We already do a similar fold for insert_subvector patterns of 128-bit loads with 256-bit dereferencable pointers.

Diff Detail

Event Timeline

RKSimon created this revision.Jul 19 2021, 7:43 AM
RKSimon requested review of this revision.Jul 19 2021, 7:43 AM
Herald added a project: Restricted Project. · View Herald TranscriptJul 19 2021, 7:43 AM
lebedev.ri added inline comments.
llvm/lib/Target/X86/X86ISelLowering.cpp
8611

Please can you precommit this case change

efriedma added inline comments.
llvm/test/CodeGen/X86/load-partial-dot-product.ll
183

Even if we're allowed to do this, it doesn't seem wise; having zero in the high bits of the register is better than random junk. Can we mark up the loads somehow?

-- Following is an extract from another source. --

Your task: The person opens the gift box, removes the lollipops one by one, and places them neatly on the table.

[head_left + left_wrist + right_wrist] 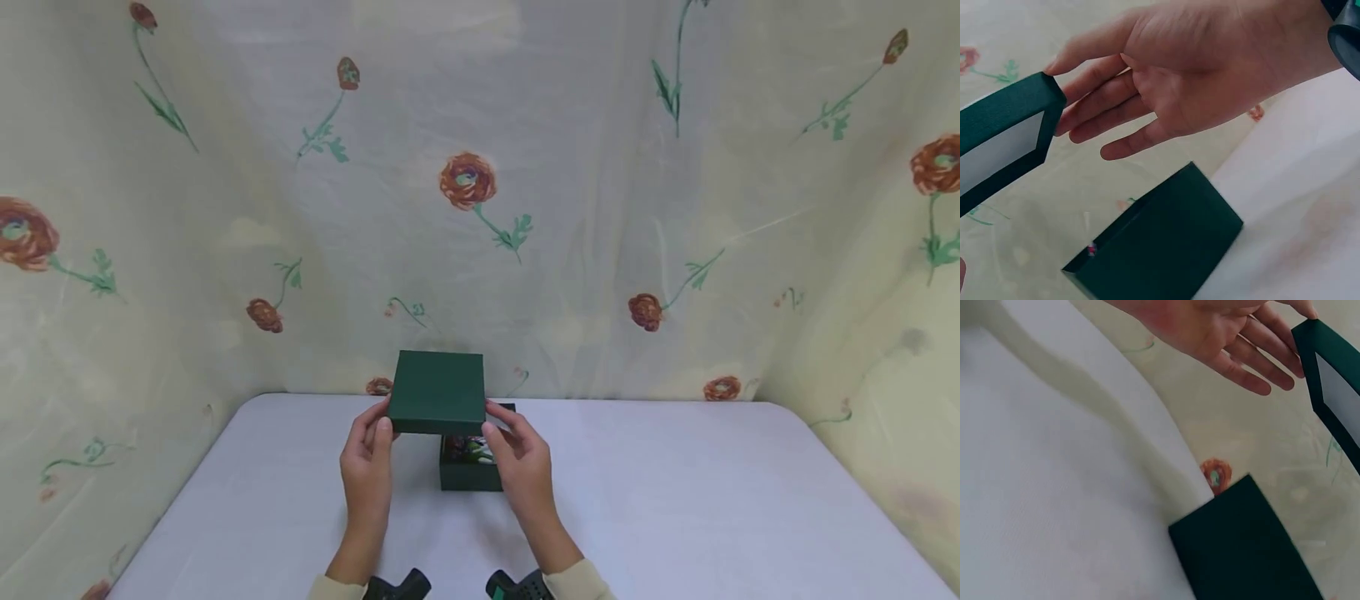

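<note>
A dark green box lid (pixel 437 387) is held up in the air between both hands, its pale inside facing down in the wrist views. My left hand (pixel 367 467) pinches its left edge between thumb and fingers. On the opposite edge, the thumb and fingertips of my right hand (pixel 528 475) grip it. Below and behind the lid, the matching green box (pixel 471 477) stands uncovered on the table. Small multicoloured contents (pixel 477 451) show inside, partly hidden by the lid and right hand. The left wrist view shows the outer wall of the box (pixel 1166 237) beneath the hand.
The table (pixel 675 483) has a white top with rounded far corners. A pale curtain (pixel 570 208) printed with red flowers hangs behind it and along both sides. Dark devices are strapped at both wrists, beside beige sleeves (pixel 577 581).
</note>
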Available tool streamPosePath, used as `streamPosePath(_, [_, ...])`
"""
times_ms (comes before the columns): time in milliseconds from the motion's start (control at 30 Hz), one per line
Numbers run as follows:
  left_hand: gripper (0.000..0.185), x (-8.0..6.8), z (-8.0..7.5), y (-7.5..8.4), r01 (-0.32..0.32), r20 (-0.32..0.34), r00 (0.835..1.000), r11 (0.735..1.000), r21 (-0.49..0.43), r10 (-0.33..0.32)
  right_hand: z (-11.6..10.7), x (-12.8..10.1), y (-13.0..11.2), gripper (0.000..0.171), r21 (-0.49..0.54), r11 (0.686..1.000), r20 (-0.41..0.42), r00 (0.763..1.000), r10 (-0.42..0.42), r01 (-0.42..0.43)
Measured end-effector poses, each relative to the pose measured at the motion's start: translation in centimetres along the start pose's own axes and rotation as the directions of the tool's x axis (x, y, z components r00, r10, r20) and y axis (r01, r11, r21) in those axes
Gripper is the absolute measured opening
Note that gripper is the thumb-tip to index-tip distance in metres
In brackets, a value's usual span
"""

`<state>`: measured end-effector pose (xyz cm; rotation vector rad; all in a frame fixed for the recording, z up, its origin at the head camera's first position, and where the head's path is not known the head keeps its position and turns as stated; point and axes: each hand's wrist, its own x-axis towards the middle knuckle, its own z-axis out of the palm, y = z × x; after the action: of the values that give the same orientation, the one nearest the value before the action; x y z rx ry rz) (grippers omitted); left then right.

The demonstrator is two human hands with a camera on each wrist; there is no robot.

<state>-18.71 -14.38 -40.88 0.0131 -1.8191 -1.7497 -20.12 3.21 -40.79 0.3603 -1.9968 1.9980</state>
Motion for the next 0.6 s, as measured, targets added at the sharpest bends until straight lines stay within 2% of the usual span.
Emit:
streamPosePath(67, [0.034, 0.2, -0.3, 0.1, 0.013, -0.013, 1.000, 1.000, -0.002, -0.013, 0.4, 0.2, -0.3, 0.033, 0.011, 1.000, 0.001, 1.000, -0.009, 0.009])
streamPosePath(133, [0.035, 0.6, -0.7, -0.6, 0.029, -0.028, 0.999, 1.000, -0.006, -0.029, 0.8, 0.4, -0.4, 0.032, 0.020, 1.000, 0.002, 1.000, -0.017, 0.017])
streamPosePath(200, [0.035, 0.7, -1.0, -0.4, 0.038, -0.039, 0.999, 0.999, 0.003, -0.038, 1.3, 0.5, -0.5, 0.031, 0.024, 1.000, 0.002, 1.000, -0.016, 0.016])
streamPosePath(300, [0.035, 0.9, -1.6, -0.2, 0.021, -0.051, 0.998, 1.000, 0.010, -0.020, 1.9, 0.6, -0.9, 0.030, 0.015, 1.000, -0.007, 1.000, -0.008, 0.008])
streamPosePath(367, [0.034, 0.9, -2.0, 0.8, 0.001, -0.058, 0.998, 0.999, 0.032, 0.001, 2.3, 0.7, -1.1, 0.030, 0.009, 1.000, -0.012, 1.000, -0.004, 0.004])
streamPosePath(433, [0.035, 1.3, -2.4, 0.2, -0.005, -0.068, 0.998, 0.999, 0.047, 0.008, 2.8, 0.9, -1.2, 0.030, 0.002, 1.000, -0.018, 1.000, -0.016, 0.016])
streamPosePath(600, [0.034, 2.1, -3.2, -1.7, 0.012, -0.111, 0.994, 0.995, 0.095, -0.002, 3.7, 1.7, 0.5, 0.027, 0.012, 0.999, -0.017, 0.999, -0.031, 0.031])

RKSimon added inline comments.Jul 19 2021, 9:43 AM
llvm/test/CodeGen/X86/load-partial-dot-product.ll
183

Isn't that what the dereferenceable(16) tag is doing?

pengfei added inline comments.Jul 19 2021, 5:46 PM
llvm/test/CodeGen/X86/load-partial-dot-product.ll
183

I have the same doubt. dereferenceable(16) tells the memory of the high bits is available. But shouldn't we always prefer to loading less bytes for performance?

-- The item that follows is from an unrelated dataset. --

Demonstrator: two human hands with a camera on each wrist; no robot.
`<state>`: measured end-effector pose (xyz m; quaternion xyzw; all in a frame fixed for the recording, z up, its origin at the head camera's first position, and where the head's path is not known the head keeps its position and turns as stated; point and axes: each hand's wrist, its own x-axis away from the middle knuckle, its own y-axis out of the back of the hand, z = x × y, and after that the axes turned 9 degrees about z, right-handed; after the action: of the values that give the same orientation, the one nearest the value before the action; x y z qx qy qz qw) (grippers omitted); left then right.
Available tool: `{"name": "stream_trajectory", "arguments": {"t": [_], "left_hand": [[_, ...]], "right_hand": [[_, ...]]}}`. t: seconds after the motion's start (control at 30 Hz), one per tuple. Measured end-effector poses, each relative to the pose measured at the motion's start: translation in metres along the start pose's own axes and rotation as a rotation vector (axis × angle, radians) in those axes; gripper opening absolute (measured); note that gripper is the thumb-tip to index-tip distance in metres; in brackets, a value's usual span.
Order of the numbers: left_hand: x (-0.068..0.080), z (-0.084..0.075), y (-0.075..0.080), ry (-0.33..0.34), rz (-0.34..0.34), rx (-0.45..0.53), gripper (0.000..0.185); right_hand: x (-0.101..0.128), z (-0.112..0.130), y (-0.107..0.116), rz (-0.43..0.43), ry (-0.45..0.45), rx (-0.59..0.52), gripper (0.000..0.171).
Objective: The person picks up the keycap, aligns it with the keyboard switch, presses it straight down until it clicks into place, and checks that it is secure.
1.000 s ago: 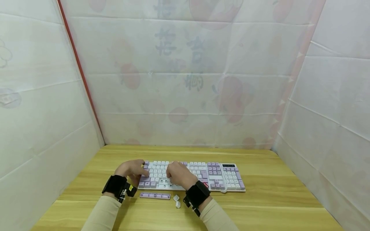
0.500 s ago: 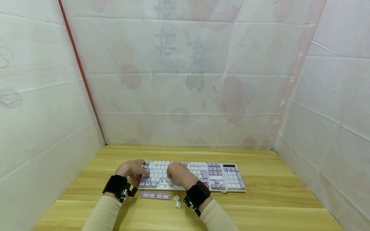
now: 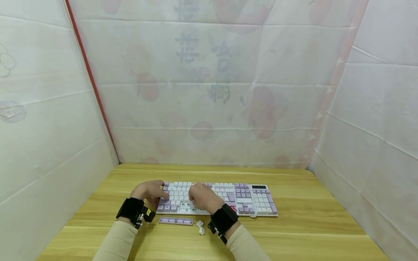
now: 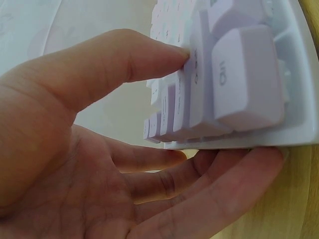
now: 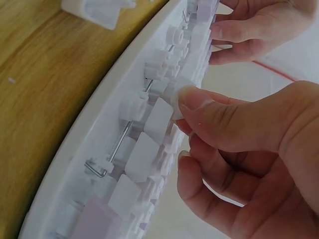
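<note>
A white and purple keyboard lies on the wooden table. My left hand grips its left end; in the left wrist view the thumb presses the purple keys and the other fingers reach around and under the edge. Over the lower key rows, my right hand pinches a white keycap between thumb and index finger, at the keyboard's surface. Bare switches and a bent metal wire show along the front row. A long purple keycap lies underside up before the keyboard. Two loose white keycaps lie beside it.
A bundled white cable lies across the keyboard's right part. A small red tag shows near my right wrist. White printed sheets wall in the table at the back and both sides.
</note>
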<state>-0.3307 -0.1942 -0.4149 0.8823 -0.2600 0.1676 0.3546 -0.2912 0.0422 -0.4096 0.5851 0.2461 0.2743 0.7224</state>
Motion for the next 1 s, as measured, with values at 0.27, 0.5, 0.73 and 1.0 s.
{"name": "stream_trajectory", "arguments": {"t": [0.27, 0.5, 0.73, 1.0], "left_hand": [[0.0020, -0.0008, 0.0007, -0.014, -0.006, -0.027, 0.079], [0.0015, 0.0008, 0.0001, -0.012, -0.009, -0.018, 0.079], [0.0010, 0.0012, -0.0004, -0.018, 0.000, -0.004, 0.080], [0.0018, 0.0009, -0.0001, -0.015, 0.003, 0.003, 0.079]], "right_hand": [[-0.0011, -0.0017, 0.0011, 0.003, 0.003, -0.002, 0.049], [-0.0017, -0.0022, 0.0005, 0.020, 0.005, -0.009, 0.050], [-0.0017, -0.0031, 0.0002, 0.034, 0.001, -0.025, 0.050], [-0.0009, -0.0022, -0.0014, 0.001, 0.005, -0.011, 0.052]]}}
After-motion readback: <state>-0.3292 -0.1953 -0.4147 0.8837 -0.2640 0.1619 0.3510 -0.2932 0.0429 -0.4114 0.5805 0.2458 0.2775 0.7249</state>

RKSimon planned changes to this revision.Jul 20 2021, 3:47 AM

I'll have a think about possible alternatives for now

Please note that this patch is very partial.
The actual assembly diff should be as follows:
https://godbolt.org/z/W47nvzc4e

I think from it is it clear that the wide load is unquestionably better.

llvm/test/CodeGen/X86/load-partial-dot-product.ll
183

You are comparing apples to oranges here.
The problem here is that vinsertps is (obviously) redundant and should go away.
Then it's obviously better - we have one less memory access.

pengfei added inline comments.Jul 20 2021, 6:09 AM
llvm/test/CodeGen/X86/load-partial-dot-product.ll
183

I see it now. It makes sense if it wants to turn

vmovsd {{.*#+}} xmm0 = mem[0],zero
vinsertps {{.*#+}} xmm0 = xmm0[0,1],mem[0],xmm0[3]

into
vmovups (%rdi), %xmm0

Took a stab at VectorCombine side of the puzzle: D106399

Should this wait for D106447?

Should this wait for D106447?

No, probably not.

RKSimon abandoned this revision.Jan 25 2022, 5:07 AM